EXERCISE:
Begin at the top of the records below and print each line exactly until the line containing "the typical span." has been printed; any pictures are to be left out.

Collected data

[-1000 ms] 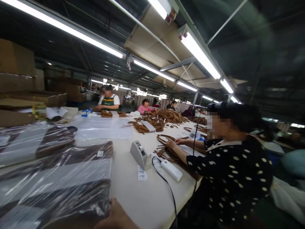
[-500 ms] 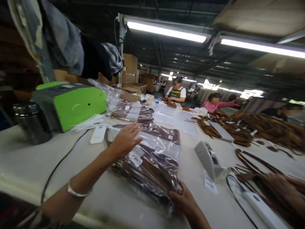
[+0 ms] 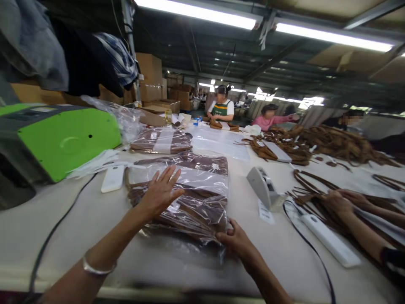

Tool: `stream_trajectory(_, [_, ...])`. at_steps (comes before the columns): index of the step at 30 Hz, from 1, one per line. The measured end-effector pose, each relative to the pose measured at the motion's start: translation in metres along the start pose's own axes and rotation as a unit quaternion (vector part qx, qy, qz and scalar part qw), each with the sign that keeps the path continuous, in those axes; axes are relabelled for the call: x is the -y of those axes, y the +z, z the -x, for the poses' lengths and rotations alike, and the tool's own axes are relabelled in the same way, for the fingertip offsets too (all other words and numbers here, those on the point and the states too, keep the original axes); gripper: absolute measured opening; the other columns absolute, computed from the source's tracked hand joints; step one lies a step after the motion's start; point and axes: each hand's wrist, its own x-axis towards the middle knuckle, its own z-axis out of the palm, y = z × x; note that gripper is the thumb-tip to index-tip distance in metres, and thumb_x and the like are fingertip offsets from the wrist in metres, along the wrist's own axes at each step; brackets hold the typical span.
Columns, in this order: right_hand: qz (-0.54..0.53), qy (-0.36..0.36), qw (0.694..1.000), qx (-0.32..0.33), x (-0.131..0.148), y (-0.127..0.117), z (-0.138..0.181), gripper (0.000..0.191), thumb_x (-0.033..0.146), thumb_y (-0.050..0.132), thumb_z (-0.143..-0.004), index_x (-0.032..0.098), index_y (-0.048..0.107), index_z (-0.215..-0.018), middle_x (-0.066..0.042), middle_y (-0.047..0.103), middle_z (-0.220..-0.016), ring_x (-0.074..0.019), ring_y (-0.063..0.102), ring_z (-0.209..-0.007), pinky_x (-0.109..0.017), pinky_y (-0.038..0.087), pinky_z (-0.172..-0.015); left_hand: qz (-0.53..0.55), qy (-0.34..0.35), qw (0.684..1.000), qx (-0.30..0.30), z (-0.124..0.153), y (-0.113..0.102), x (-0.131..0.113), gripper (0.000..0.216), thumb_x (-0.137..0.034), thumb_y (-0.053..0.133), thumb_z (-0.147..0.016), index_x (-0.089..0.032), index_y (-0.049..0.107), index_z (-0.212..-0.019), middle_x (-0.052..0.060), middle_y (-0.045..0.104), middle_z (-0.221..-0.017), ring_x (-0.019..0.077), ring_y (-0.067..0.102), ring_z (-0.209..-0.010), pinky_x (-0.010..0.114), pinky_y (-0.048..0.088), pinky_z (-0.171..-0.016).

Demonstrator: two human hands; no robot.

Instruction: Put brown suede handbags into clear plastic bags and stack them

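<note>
A clear plastic bag (image 3: 202, 198) of folded brown cloth, probably garments, lies on the table in front of me, with a white band across it under the film. My left hand (image 3: 163, 192) rests flat on its left part, fingers spread. At its near right corner my right hand (image 3: 236, 240) pinches the plastic between thumb and fingers. Just beyond lies another bagged brown bundle (image 3: 163, 141). A white phone-like item (image 3: 113, 178) is left of the bag, and a grey tape dispenser (image 3: 264, 188) stands to its right.
A green and grey machine (image 3: 69, 137) stands at the left, with a black cable (image 3: 60, 228) running beside it. A white power strip (image 3: 330, 240) lies at the right. There a co-worker's hands (image 3: 340, 202) handle brown strips. A brown heap (image 3: 344, 141) and other people are farther back.
The view has shifted to the right and slightly down. My left hand has slid toward me over the bag; my right hand keeps its grip at the corner. The co-worker's hands have shifted.
</note>
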Motion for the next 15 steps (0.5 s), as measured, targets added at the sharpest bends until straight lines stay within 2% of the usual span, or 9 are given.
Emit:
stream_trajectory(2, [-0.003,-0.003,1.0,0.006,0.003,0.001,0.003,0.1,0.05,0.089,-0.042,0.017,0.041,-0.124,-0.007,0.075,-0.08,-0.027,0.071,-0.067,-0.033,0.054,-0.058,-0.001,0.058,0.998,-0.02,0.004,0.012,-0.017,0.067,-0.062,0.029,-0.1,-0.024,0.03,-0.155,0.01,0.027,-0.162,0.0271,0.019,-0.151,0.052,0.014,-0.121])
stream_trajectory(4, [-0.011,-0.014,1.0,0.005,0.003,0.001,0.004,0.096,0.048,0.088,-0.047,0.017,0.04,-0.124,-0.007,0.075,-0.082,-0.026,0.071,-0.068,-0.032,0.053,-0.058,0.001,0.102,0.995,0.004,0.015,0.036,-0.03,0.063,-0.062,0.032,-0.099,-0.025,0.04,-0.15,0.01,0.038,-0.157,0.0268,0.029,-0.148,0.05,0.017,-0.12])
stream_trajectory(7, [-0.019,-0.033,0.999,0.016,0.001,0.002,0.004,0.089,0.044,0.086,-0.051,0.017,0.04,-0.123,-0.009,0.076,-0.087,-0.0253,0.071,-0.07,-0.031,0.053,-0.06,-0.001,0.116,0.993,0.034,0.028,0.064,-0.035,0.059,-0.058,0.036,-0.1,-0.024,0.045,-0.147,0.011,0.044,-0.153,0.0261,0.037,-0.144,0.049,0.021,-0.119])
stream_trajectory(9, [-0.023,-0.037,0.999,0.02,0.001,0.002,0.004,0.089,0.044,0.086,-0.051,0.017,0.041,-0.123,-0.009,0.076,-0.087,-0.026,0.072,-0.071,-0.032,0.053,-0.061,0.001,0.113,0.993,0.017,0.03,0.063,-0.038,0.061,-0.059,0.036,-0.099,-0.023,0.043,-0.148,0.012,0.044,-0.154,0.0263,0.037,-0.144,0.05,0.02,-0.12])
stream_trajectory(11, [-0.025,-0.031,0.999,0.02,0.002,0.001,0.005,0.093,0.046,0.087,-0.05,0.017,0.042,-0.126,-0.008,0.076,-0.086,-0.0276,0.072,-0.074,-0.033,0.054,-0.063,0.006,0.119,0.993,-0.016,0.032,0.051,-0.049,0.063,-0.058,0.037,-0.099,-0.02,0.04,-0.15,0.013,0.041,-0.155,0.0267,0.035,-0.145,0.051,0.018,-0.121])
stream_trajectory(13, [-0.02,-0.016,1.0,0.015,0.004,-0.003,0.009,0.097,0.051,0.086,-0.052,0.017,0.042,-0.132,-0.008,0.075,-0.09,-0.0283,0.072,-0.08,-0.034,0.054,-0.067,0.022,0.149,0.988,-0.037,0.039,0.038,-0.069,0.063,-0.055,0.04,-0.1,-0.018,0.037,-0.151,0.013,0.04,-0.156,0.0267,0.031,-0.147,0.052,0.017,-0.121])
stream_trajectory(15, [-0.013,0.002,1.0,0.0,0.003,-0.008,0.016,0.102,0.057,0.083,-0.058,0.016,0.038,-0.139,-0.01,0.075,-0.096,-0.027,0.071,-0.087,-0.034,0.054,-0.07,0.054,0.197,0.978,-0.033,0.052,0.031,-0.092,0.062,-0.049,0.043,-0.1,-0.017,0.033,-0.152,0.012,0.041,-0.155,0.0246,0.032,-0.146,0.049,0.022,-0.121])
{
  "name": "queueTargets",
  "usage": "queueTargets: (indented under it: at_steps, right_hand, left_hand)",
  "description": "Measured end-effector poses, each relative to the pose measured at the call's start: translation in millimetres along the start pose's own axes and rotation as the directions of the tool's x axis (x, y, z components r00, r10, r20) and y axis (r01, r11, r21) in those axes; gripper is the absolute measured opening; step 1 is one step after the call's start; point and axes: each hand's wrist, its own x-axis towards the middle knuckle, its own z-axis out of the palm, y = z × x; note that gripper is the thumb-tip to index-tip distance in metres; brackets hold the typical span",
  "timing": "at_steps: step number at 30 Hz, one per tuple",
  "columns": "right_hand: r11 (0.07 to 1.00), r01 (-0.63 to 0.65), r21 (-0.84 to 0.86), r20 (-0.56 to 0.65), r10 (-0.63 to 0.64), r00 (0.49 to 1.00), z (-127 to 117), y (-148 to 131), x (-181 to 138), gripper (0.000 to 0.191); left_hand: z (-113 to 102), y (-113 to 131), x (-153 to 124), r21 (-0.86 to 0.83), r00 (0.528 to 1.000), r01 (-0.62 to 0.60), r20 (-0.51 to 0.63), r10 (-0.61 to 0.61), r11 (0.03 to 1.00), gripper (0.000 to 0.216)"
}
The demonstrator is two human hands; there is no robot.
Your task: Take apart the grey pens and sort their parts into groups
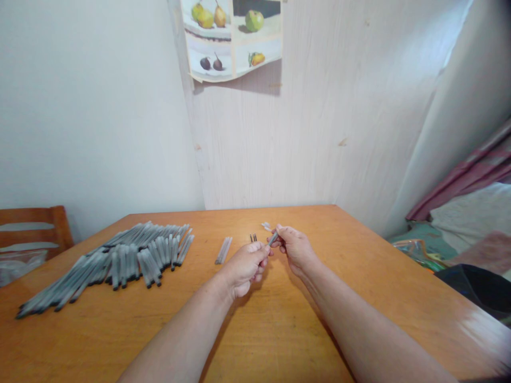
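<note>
One slim grey tube point(273, 238) is pinched by left hand point(248, 263) and right hand point(295, 247), partly finger-covered. Dark sticks point(255, 237) are half-hidden.

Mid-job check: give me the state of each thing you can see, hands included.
Left hand: closed on the pen's near end
Right hand: pinching its far end
Pen: held slanted between both hands
Pen pile: heaped on the table, dark ends showing
Clear tubes: lying side by side
Dark sticks: partly hidden behind the left hand
Small whitish pieces: lying loose
Fruit poster: hanging, lower edge curling
</note>
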Motion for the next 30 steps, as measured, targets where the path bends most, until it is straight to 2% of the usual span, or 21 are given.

RESULT OF THE EXERCISE:
[-1000 ms] 
[-500 ms] 
[+0 ms] 

Tool: `stream_trajectory(_, [_, ...])`. at_steps (comes before the columns): index of the step at 30 Hz, from 1, one per line. The measured end-effector pose, each relative to the pose measured at the motion's start: translation in metres along the start pose's own axes and rotation as a unit quaternion (vector part qx, qy, qz and scalar part qw), each with the sign that keeps the path continuous, in those axes; axes are relabelled for the call: x is the -y of those axes, y the +z, z the -x, for the poses' lengths and rotations alike, and the tool's own axes are relabelled in the same way, for the fingertip offsets too (all other words and numbers here, those on the point and the states too, keep the original axes); gripper: absolute measured opening; the other columns absolute, computed from the source's tracked hand joints; step one lies a step after the motion's start; point and axes: each hand's wrist, its own x-axis towards the middle knuckle, its own z-axis out of the palm, y = z × x; note that gripper is the thumb-tip to index-tip distance in metres, and thumb_x and the like are fingertip offsets from the wrist in metres, along the wrist's own axes at each step; brackets hold the typical span.

Nothing further remains in the output.